WASHINGTON -- Moving off welfare and into the work force can be traumatic for single mothers, but their children can also suffer by receiving poor child care that provides little stimulation or direction from adults, researchers say.
"The welfare rolls are shrinking, but the number of toddlers placed in poor child care is expanding," said Bruce Fuller, co-author of a study examining the impact of welfare reform on nearly a thousand single mothers and their children.Most of those receiving poor care spent hours watching television with little exposure to reading or educational materials, according to the study released Thursday.
Beginning in 1994, strict new rules and a vibrant economy caused welfare rolls to shrink. The number of welfare families, mostly single mothers and their children, fell from more than 5 million in 1994 to half as many last year.

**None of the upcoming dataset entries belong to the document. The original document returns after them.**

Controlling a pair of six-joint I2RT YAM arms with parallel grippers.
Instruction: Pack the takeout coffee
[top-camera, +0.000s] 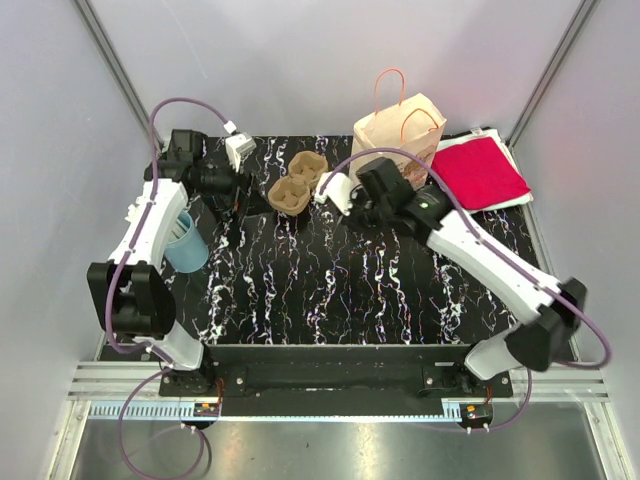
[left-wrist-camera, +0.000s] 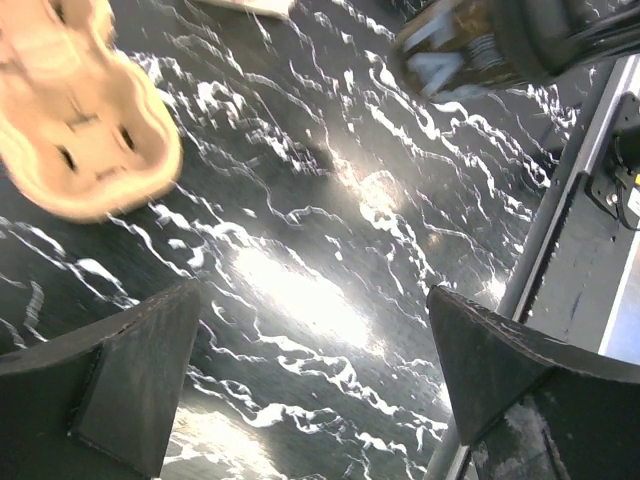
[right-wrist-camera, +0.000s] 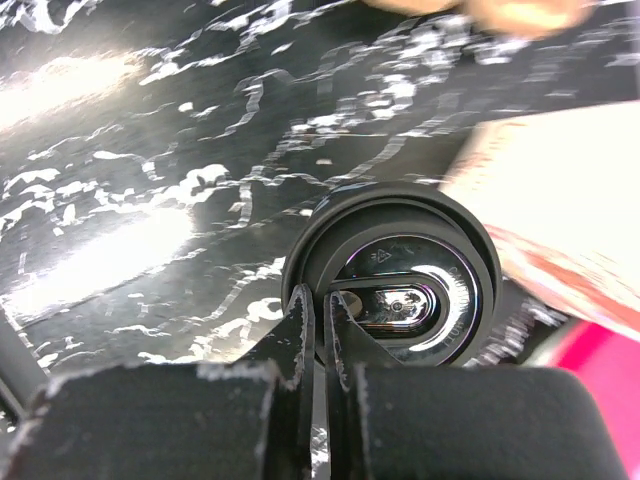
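Though embossed marks ring the black lid (right-wrist-camera: 400, 285), they are too small to read. The right gripper (right-wrist-camera: 318, 305) has its fingers pressed narrowly together, with the tips at the lid's near rim; whether they pinch that rim I cannot tell. The left gripper (left-wrist-camera: 310, 300) is spread wide above the marbled table (left-wrist-camera: 300, 200). The pulp cup carrier (left-wrist-camera: 80, 110) lies ahead of it toward one side, apart from both fingers.
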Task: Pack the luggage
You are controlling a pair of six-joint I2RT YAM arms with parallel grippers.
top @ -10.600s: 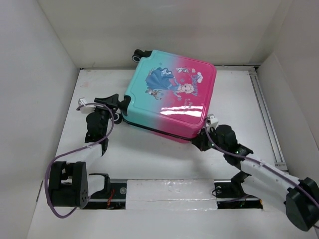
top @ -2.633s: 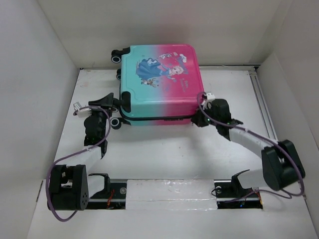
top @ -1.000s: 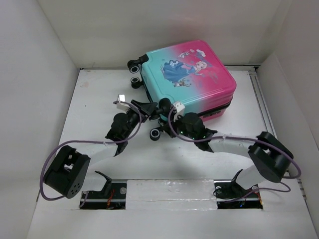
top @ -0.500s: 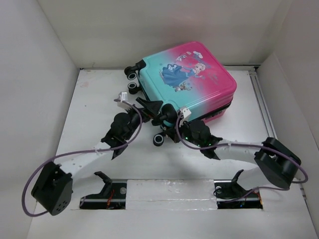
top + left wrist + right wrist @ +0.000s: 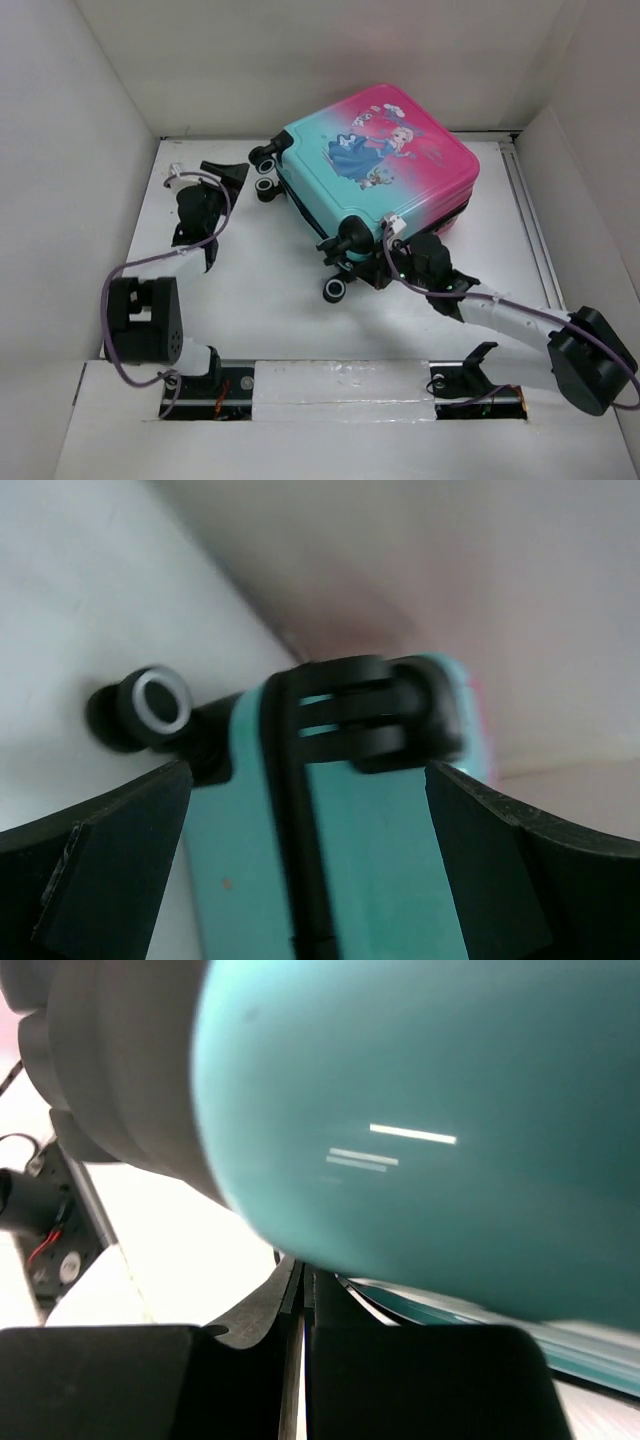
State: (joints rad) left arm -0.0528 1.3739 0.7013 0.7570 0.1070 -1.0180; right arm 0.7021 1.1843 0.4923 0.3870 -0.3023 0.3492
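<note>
**Closed suitcase, one gripper tucked at its near corner**

The luggage [image 5: 380, 170] lies closed toward the back of the white table [image 5: 270, 310]. Its glossy hard shell fades from teal to pink, print side up, with the black-and-white wheels [image 5: 265, 170] pointing left. The right gripper [image 5: 385, 265] is pressed under the rounded teal near corner, fingers together. The left gripper [image 5: 230, 172] sits just beside the wheels without touching them, fingers spread wide.
</note>
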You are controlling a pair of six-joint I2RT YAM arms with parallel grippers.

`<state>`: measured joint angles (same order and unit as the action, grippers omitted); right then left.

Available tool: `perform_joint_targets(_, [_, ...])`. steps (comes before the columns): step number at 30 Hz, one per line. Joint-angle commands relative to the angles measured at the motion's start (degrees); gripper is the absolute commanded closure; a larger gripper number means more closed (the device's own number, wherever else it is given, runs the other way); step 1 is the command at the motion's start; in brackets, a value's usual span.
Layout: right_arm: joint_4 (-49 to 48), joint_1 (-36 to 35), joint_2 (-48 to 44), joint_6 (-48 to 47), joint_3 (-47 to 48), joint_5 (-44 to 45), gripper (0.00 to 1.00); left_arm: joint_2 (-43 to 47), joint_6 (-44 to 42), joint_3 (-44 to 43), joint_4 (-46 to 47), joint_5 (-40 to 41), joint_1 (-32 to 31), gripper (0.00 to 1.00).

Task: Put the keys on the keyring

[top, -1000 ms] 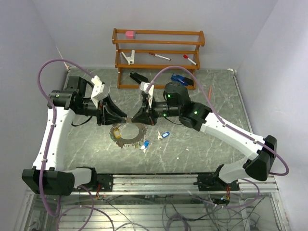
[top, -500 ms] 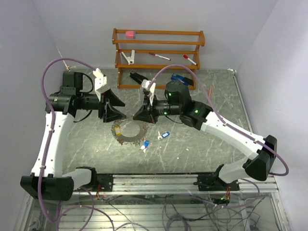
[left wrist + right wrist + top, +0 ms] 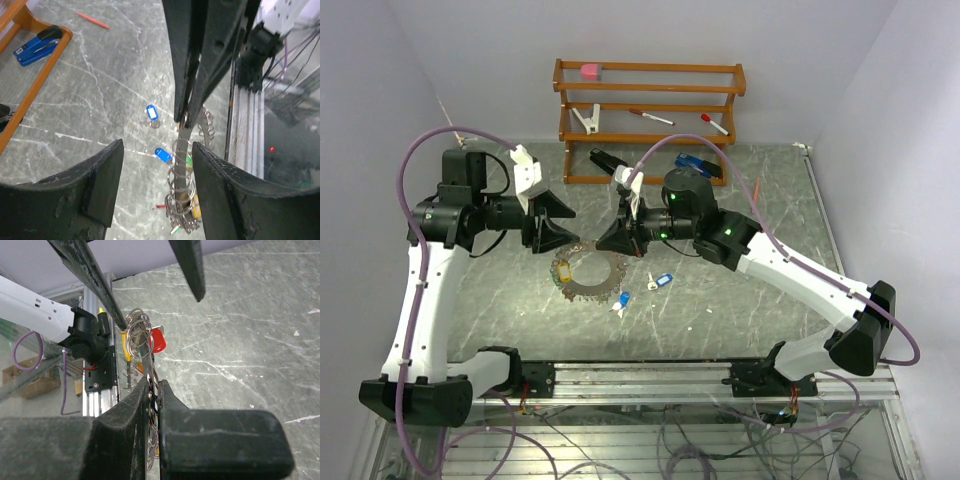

During the second half of 1998, researchers from Yale University and the University of California, Berkeley, randomly selected single mothers who had recently enrolled in welfare programs. About a third went to work during the six-month study.
The families lived in or near one of five cities: San Francisco or San Jose, Calif.; Manchester or New Haven, Conn.; and Tampa, Fla.
The researchers interviewed the mothers, visited their child care providers and studied the children's early language and social skills.
While centers receiving federal or state funding cared for a third of the children, most of the children were cared for in homes by family, friends or baby sitters.
Fuller said that in the centers, 65 percent of the teachers or caregivers had some training beyond high school, while in the homes only 39 percent had higher education.
"The education of the adult the child spends his or her day with is one of the strongest predictors of child development," he said.
The home care environments were also more likely to be disorganized, unclean and lacking educational materials.
The federal government gives about $3 billion to the states each year for child care subsidies, which can be used for professional providers or even family members who take care of the children. But many families don't take advantage of the aid because they simply don't know they're eligible and the program is often confusing, Fuller said.
In California and Florida, the researchers found that only half of all eligible women studied drew child care subsidies, including slots in centers and vouchers. In Connecticut, where nearly four out of five children were cared for in homes, only 13 percent of eligible mothers received aid.